Work request: Exactly as written, give back every record below.
** Opening Exercise input block **
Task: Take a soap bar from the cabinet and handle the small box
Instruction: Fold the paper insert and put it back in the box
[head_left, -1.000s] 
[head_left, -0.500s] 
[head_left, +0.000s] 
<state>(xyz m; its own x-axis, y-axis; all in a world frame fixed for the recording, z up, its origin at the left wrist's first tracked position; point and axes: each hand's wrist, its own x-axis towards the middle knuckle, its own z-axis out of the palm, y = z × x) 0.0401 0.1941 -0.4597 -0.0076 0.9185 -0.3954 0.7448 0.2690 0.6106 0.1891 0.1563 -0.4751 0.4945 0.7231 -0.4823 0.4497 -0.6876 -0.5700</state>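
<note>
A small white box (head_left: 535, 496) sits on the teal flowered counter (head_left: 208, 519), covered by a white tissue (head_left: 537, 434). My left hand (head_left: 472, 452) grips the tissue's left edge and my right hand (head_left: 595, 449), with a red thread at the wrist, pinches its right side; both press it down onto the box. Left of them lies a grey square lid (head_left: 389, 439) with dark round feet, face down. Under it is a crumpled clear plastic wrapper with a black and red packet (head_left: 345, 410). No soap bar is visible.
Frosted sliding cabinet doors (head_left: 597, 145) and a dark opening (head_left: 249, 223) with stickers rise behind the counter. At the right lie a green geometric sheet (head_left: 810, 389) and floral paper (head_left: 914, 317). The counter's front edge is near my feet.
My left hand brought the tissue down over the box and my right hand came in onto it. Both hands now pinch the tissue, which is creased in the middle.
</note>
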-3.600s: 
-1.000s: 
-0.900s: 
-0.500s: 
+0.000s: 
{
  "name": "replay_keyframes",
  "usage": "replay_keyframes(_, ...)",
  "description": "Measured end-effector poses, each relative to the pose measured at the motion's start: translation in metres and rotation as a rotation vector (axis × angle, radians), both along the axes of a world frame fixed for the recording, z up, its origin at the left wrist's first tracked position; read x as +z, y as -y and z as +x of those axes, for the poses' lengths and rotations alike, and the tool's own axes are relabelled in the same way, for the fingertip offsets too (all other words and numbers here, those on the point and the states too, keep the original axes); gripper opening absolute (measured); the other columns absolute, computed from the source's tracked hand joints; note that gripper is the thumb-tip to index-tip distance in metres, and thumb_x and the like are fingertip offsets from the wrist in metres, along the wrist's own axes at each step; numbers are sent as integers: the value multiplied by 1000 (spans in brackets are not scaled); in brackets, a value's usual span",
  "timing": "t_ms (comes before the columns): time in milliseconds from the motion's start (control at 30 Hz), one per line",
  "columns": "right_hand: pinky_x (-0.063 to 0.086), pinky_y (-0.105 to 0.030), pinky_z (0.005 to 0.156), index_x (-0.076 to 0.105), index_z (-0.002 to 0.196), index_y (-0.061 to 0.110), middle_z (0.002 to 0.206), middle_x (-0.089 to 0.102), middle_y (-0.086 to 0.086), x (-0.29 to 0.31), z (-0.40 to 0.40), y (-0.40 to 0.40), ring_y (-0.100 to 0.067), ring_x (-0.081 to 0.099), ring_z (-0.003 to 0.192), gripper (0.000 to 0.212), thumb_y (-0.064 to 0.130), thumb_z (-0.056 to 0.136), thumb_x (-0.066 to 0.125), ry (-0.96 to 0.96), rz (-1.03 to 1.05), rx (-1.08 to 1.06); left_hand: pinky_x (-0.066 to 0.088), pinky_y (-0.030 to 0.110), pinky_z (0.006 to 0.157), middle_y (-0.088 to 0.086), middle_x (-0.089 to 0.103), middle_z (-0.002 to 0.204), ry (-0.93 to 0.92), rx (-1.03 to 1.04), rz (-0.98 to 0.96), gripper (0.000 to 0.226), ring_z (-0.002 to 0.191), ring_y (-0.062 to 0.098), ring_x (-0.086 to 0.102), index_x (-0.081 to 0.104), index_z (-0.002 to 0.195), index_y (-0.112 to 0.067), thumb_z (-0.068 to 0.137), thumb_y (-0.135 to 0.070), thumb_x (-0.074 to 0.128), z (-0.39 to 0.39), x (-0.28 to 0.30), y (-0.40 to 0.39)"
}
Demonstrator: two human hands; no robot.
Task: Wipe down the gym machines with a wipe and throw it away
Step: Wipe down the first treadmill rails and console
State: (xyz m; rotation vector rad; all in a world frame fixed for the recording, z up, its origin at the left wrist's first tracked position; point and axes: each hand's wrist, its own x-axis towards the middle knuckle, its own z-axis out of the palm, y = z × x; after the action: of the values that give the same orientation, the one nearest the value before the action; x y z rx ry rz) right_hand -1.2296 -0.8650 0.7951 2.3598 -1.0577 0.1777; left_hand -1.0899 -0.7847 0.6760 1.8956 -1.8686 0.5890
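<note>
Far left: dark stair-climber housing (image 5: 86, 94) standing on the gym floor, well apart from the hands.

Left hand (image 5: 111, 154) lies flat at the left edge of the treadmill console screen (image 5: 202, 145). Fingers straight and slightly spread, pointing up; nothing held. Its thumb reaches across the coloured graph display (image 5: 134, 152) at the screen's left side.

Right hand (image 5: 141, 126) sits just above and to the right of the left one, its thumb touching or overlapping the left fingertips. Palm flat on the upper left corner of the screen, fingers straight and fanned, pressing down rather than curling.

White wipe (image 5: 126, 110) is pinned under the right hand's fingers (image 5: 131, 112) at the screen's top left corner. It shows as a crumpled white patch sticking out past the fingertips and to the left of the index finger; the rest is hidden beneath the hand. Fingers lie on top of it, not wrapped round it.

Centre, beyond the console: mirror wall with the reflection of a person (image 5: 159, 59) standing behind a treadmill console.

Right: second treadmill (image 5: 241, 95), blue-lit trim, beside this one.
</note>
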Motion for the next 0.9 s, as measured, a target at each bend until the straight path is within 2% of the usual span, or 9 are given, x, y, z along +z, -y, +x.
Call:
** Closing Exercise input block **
Solution to the exercise:
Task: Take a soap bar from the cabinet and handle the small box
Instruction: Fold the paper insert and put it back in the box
[head_left, -1.000s] 
[head_left, -0.500s] 
[head_left, +0.000s] 
<state>(xyz m; its own x-axis, y-axis; all in a world frame fixed for the recording, z up, its origin at the left wrist's first tracked position; point and axes: each hand's wrist, its own x-axis towards the middle knuckle, its own z-axis out of the palm, y = z × x) 0.0401 0.1941 -0.4597 -0.0076 0.9185 -0.3954 0.7448 0.2690 0.6106 0.1891 0.1563 -0.4751 0.4945 0.7231 -0.4823 0.4497 -0.6876 -0.5700</state>
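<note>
A small white box (head_left: 535, 496) sits on the teal flowered counter (head_left: 208, 519), covered by a white tissue (head_left: 537, 434). My left hand (head_left: 472, 452) grips the tissue's left edge and my right hand (head_left: 595, 449), with a red thread at the wrist, pinches its right side; both press it down onto the box. Left of them lies a grey square lid (head_left: 389, 439) with dark round feet, face down. Under it is a crumpled clear plastic wrapper with a black and red packet (head_left: 345, 410). No soap bar is visible.
Frosted sliding cabinet doors (head_left: 597, 145) and a dark opening (head_left: 249, 223) with stickers rise behind the counter. At the right lie a green geometric sheet (head_left: 810, 389) and floral paper (head_left: 914, 317). The counter's front edge is near my feet.
My left hand brought the tissue down over the box and my right hand came in onto it. Both hands now pinch the tissue, which is creased in the middle.
</note>
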-3.600s: 
-1.000s: 
-0.900s: 
-0.500s: 
+0.000s: 
{
  "name": "replay_keyframes",
  "usage": "replay_keyframes(_, ...)",
  "description": "Measured end-effector poses, each relative to the pose measured at the motion's start: translation in metres and rotation as a rotation vector (axis × angle, radians), both along the axes of a world frame fixed for the recording, z up, its origin at the left wrist's first tracked position; read x as +z, y as -y and z as +x of those axes, for the poses' lengths and rotations alike, and the tool's own axes are relabelled in the same way, for the fingertip offsets too (all other words and numbers here, those on the point and the states too, keep the original axes); gripper opening absolute (measured); the other columns absolute, computed from the source's tracked hand joints; note that gripper is the thumb-tip to index-tip distance in metres, and thumb_x and the like are fingertip offsets from the wrist in metres, along the wrist's own axes at each step; numbers are sent as integers: the value multiplied by 1000 (spans in brackets are not scaled); in brackets, a value's usual span",
  "timing": "t_ms (comes before the columns): time in milliseconds from the motion's start (control at 30 Hz), one per line",
  "columns": "right_hand: pinky_x (-0.063 to 0.086), pinky_y (-0.105 to 0.030), pinky_z (0.005 to 0.156), index_x (-0.076 to 0.105), index_z (-0.002 to 0.196), index_y (-0.061 to 0.110), middle_z (0.002 to 0.206), middle_x (-0.089 to 0.102), middle_y (-0.086 to 0.086), x (-0.29 to 0.31), z (-0.40 to 0.40), y (-0.40 to 0.40), ring_y (-0.100 to 0.067), ring_x (-0.081 to 0.099), ring_z (-0.003 to 0.192), gripper (0.000 to 0.212), thumb_y (-0.064 to 0.130), thumb_z (-0.056 to 0.136), thumb_x (-0.066 to 0.125), ry (-0.96 to 0.96), rz (-1.03 to 1.05), rx (-1.08 to 1.06); left_hand: pinky_x (-0.066 to 0.088), pinky_y (-0.030 to 0.110), pinky_z (0.006 to 0.157), middle_y (-0.088 to 0.086), middle_x (-0.089 to 0.103), middle_z (-0.002 to 0.204), ry (-0.93 to 0.92), rx (-1.03 to 1.04), rz (-0.98 to 0.96), gripper (0.000 to 0.226), ring_z (-0.002 to 0.191), ring_y (-0.062 to 0.098), ring_x (-0.086 to 0.102), index_x (-0.081 to 0.104), index_z (-0.002 to 0.195), index_y (-0.112 to 0.067), thumb_z (-0.068 to 0.137), thumb_y (-0.135 to 0.070), thumb_x (-0.074 to 0.128), z (-0.39 to 0.39), x (-0.28 to 0.30), y (-0.40 to 0.39)"
}
Demonstrator: two human hands; no robot.
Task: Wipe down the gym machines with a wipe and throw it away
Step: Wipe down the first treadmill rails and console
State: (xyz m; rotation vector rad; all in a world frame fixed for the recording, z up, its origin at the left wrist's first tracked position; point and axes: each hand's wrist, its own x-axis towards the middle knuckle, its own z-axis out of the palm, y = z × x; after the action: of the values that give the same orientation, the one nearest the value before the action; x y z rx ry rz) right_hand -1.2296 -0.8650 0.7951 2.3598 -1.0577 0.1777; left_hand -1.0899 -0.7847 0.6760 1.8956 -1.8686 0.5890
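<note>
Far left: dark stair-climber housing (image 5: 86, 94) standing on the gym floor, well apart from the hands.

Left hand (image 5: 111, 154) lies flat at the left edge of the treadmill console screen (image 5: 202, 145). Fingers straight and slightly spread, pointing up; nothing held. Its thumb reaches across the coloured graph display (image 5: 134, 152) at the screen's left side.

Right hand (image 5: 141, 126) sits just above and to the right of the left one, its thumb touching or overlapping the left fingertips. Palm flat on the upper left corner of the screen, fingers straight and fanned, pressing down rather than curling.

White wipe (image 5: 126, 110) is pinned under the right hand's fingers (image 5: 131, 112) at the screen's top left corner. It shows as a crumpled white patch sticking out past the fingertips and to the left of the index finger; the rest is hidden beneath the hand. Fingers lie on top of it, not wrapped round it.

Centre, beyond the console: mirror wall with the reflection of a person (image 5: 159, 59) standing behind a treadmill console.

Right: second treadmill (image 5: 241, 95), blue-lit trim, beside this one.
</note>
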Motion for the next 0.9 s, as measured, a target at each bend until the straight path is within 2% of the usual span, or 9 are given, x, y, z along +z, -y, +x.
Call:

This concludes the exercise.